Dependency Installed:
[...]
Complete!

Start and enable the firewall daemon

[root@elastic ~]# systemctl status firewalld
● firewalld.service - firewalld - dynamic firewall daemon
   Loaded: loaded (/usr/lib/systemd/system/firewalld.service; enabled; vendor preset: enabled)
   Active: inactive (dead)
[root@elastic ~]# systemctl start firewalld
[root@elastic ~]# systemctl status firewalld
● firewalld.service - firewalld - dynamic firewall daemon
   Loaded: loaded (/usr/lib/systemd/system/firewalld.service; enabled; vendor preset: enabled)
   Active: active (running) since Fri 2016-11-25 07:03:21 EST; 1s ago
 Main PID: 11325 (firewalld)
   CGroup: /system.slice/firewalld.service
           └─11325 /usr/bin/python -Es /usr/sbin/firewalld --nofork --nopid

Nov 25 07:03:21 elastic.local systemd[1]: Starting firewalld - dynamic firewall daemon...
Nov 25 07:03:21 elastic.local systemd[1]: Started firewalld - dynamic firewall daemon.
[root@elastic ~]# systemctl enable firewalld

Add a host name

I’ve used “elastic.local” for my elastic stack node.
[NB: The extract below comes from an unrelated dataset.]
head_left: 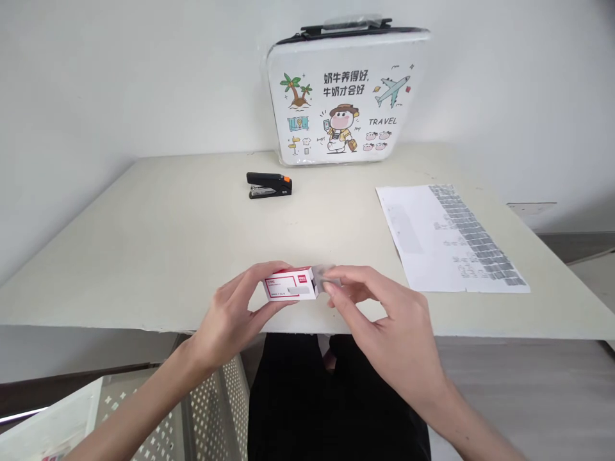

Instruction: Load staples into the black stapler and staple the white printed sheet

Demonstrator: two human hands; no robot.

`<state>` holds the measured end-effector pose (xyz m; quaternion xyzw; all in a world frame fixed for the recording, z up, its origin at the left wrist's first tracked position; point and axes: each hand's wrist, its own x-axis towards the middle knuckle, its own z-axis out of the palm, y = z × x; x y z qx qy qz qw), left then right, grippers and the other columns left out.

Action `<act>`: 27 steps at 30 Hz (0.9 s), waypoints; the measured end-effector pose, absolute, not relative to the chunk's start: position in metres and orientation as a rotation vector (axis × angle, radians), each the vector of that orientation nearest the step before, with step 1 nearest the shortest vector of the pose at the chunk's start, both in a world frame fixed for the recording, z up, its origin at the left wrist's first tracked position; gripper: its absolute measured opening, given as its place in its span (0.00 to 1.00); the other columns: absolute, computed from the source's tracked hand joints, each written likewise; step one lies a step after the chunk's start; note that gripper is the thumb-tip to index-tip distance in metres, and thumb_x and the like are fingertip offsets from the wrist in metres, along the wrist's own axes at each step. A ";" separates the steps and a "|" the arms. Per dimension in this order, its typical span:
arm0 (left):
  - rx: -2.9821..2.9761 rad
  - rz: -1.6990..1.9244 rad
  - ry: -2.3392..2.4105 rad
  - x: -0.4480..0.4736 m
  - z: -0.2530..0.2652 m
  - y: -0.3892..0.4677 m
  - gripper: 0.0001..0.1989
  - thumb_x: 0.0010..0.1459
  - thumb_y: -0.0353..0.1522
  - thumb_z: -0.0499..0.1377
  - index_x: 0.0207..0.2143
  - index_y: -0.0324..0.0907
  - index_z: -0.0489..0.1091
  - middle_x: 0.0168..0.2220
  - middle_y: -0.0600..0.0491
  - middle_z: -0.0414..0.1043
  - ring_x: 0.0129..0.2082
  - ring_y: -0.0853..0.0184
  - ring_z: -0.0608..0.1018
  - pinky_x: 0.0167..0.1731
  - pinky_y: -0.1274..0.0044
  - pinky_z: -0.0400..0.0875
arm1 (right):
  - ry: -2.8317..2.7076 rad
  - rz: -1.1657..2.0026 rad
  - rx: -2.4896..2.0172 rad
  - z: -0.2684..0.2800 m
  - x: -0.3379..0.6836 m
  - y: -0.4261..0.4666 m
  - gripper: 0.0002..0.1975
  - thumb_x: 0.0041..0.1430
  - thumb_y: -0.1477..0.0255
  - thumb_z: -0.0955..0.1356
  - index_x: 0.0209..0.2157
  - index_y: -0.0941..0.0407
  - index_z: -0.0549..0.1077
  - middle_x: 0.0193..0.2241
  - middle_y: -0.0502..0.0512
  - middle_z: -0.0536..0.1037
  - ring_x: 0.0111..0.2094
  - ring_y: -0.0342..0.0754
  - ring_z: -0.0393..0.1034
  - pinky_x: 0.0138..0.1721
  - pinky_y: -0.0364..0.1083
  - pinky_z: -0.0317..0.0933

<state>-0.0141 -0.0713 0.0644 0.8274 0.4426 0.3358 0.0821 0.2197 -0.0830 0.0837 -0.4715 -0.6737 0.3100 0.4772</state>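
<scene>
Easy Does It

The left hand grips the small box over the near edge of the table; the right hand pinches a blurred grey piece at its end. I'd keep the box level, pinching lightly. The stapler sits beyond.

A white case, printed with cartoon pictures, is placed upright at the back of the table, before the wall. Below, at left, a perforated container is partly seen.
</scene>
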 end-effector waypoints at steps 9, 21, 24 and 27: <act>2.530 0.902 1.313 -0.020 0.062 -0.074 0.18 0.69 0.37 0.63 0.58 0.44 0.66 0.46 0.48 0.81 0.41 0.64 0.83 0.39 0.74 0.81 | -1.596 0.864 -1.167 0.077 0.222 -0.081 0.06 0.69 0.72 0.68 0.41 0.51 0.78 0.36 0.49 0.84 0.31 0.43 0.79 0.33 0.43 0.75; 2.475 0.825 1.366 -0.023 0.054 -0.073 0.19 0.69 0.40 0.62 0.59 0.45 0.68 0.48 0.48 0.81 0.43 0.61 0.84 0.41 0.71 0.81 | -1.401 1.078 -1.300 0.065 0.229 -0.080 0.15 0.66 0.59 0.71 0.50 0.50 0.74 0.30 0.50 0.81 0.29 0.47 0.78 0.20 0.41 0.65; 2.463 0.793 1.391 -0.022 0.048 -0.071 0.19 0.69 0.42 0.61 0.59 0.45 0.69 0.49 0.47 0.81 0.44 0.60 0.83 0.42 0.69 0.81 | -1.392 1.110 -1.320 0.057 0.233 -0.075 0.16 0.66 0.58 0.71 0.50 0.51 0.74 0.31 0.51 0.81 0.29 0.48 0.78 0.25 0.43 0.69; 2.482 0.779 1.383 -0.021 0.041 -0.066 0.18 0.70 0.42 0.61 0.57 0.44 0.70 0.48 0.47 0.81 0.44 0.60 0.83 0.44 0.66 0.80 | -1.412 1.127 -1.344 0.049 0.236 -0.070 0.16 0.66 0.57 0.70 0.50 0.52 0.74 0.31 0.51 0.81 0.29 0.48 0.77 0.31 0.46 0.72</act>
If you have a local VM, add it to /etc/hosts along with its IP addresses.

2001:db8::1 elastic.local
192.0.2.1   elastic.local

If you have installed to an external server, you should select a hostname within your domain, and add it to DNS.

Test with a browser

At this point, you can point your browser to http://elastic.local:5601 if you have installed elasticsearch to your local desktop machine.

GitLab CI pipeline
Kibana default landing page

Note the warning at the bottom of the page:

GitLab CI pipeline
kibana warning in web browser

This is because we have not added any data yet. In an upcoming post, I will write about Logstash and Filebeat.